MetFrag is available as a command line tool, which matches the functionality present on MetFragWeb. It combines the efficient fragmenter and additional scoring functions to rank the retrieved candidates, including mass spectral match, retention time information from liquid chromatography and reference information if desired.

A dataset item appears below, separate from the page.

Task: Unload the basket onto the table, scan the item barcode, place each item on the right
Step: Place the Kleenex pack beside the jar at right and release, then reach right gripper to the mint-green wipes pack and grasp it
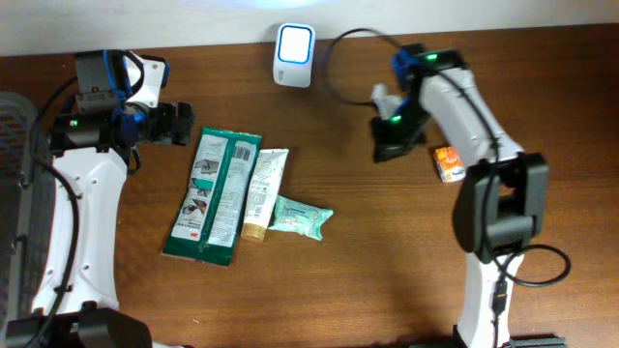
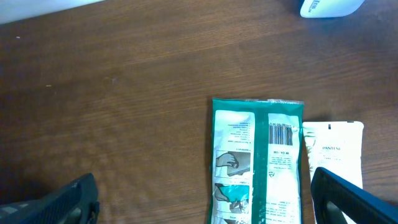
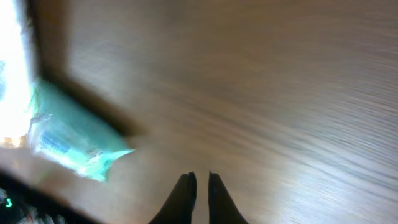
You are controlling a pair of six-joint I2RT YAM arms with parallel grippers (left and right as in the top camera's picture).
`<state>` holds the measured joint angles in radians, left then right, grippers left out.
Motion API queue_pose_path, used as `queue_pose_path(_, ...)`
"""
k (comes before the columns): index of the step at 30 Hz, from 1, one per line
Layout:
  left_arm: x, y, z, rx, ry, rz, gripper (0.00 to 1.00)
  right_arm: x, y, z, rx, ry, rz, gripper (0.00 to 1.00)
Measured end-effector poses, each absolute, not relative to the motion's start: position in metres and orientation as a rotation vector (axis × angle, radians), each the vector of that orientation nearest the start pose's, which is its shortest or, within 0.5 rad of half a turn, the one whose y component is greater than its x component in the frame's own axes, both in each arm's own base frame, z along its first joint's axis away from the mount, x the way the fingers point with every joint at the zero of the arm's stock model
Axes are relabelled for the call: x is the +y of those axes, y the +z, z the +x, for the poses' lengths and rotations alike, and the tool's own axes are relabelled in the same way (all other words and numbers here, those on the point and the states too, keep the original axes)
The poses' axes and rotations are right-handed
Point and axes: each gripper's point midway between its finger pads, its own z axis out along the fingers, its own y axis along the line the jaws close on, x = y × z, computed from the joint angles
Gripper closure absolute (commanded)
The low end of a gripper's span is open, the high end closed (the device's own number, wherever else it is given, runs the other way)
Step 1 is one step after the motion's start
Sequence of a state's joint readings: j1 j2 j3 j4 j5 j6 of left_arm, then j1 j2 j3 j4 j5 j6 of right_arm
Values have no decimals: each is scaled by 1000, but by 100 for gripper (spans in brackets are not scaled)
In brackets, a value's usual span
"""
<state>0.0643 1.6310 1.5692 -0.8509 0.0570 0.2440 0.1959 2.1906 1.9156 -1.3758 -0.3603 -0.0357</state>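
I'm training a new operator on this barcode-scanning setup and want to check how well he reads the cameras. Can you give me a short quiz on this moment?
1. True or false: the right hand is shut on the orange box.
2. Which item shows its barcode in the left wrist view? A. green packet B. white tube C. teal pack
3. Fill in: the left hand stands ____ above the table.
Key: 1 false, it is shut on nothing and the box lies on the table; 2 A; 3 open.
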Motion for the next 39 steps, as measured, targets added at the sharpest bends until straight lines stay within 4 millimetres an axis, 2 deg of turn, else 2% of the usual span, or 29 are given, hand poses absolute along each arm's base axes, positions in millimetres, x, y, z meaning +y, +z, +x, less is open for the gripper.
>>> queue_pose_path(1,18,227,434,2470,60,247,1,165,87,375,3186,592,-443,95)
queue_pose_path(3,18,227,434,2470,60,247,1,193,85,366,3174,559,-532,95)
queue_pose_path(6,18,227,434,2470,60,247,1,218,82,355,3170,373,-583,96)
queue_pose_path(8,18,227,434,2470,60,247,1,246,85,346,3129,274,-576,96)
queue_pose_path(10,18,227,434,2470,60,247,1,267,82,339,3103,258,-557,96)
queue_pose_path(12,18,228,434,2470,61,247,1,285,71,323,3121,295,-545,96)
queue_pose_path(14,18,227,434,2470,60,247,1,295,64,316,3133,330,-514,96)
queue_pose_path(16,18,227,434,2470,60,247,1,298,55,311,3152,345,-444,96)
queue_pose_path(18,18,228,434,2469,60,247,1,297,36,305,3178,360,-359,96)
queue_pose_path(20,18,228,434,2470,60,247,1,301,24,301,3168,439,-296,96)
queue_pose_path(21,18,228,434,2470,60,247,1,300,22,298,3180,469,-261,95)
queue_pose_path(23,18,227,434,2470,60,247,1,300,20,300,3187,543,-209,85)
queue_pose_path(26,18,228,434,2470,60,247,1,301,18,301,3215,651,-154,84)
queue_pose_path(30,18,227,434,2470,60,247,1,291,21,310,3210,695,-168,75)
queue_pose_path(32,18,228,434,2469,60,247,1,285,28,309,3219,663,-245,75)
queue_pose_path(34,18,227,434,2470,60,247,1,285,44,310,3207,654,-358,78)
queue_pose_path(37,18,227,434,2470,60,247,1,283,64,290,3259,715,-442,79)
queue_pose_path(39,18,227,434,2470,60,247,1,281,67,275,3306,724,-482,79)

Download MetFrag CL (latest) MetFrag CL on GitHub Post an issue
Once downloaded, the executable MetFrag jar can be run using the following command (where X.Y.Z should be replaced by the version number matching the downloaded jar file):
All input parameters for MetFrag CL are specified in the parameter file, which contains all necessary settings to process a given MS/MS peak list. An example parameter file for querying PubChem can be downloaded here, while the corresponding example MS/MS peak list can be downloaded here. Further details about the parameter options are given in the section "Defining Parameters" below. Note that it is also possible to use the MetFrag Web interface to generate parameter files by selecting all desired settings and pressing the "Download Parameters" button in the "Fragmentation Settings & Processing" section.
# |
# data file containing mz intensity peak pairs (one per line) |
# |
PeakListPath = example_data.txt |
# |
# database parameters -> how to retrieve candidates |
# |
# |
MetFragDatabaseType = PubChem |
NeutralPrecursorMolecularFormula = C9H11Cl3NO3PS |
NeutralPrecursorMass = 348.926284 |
# |
# peak matching parameters |
# |
FragmentPeakMatchAbsoluteMassDeviation = 0.001 |
FragmentPeakMatchRelativeMassDeviation = 5 |
PrecursorIonMode = 1 |
IsPositiveIonMode = True |
# |
# scoring parameters |
# |
MetFragScoreTypes = FragmenterScore |
MetFragScoreWeights = 1.0 |
# |
# output |
# SDF, XLS, CSV, ExtendedXLS, ExtendedFragmentsXLS |
# |
MetFragCandidateWriter = XLS |
SampleName = example_1 |
ResultsPath = . |
# |
# following parameteres can be kept as they are |
# |
MaximumTreeDepth = 2 |
MetFragPreProcessingCandidateFilter = UnconnectedCompoundFilter |
MetFragPostProcessingCandidateFilter = InChIKeyFilter |
# NumberThreads = 1 |
This example can be run using the following command (for MetFragCL v2.4.5):
This will generate the following output:
First MetFrag uses the defined database parameters to retrieve candidates. In this case the molecular formula C9H11Cl3NO3PS is used, resulting in 8 matching candidates. Then the processing starts. The progress is given in percent. After the processing is finished, MetFrag gives you a small summary about the number of discarded candidates due to the defined pre- and post-processing filters and errors occured during the processing. The latter can be caused by e.g. InChI parsing errors.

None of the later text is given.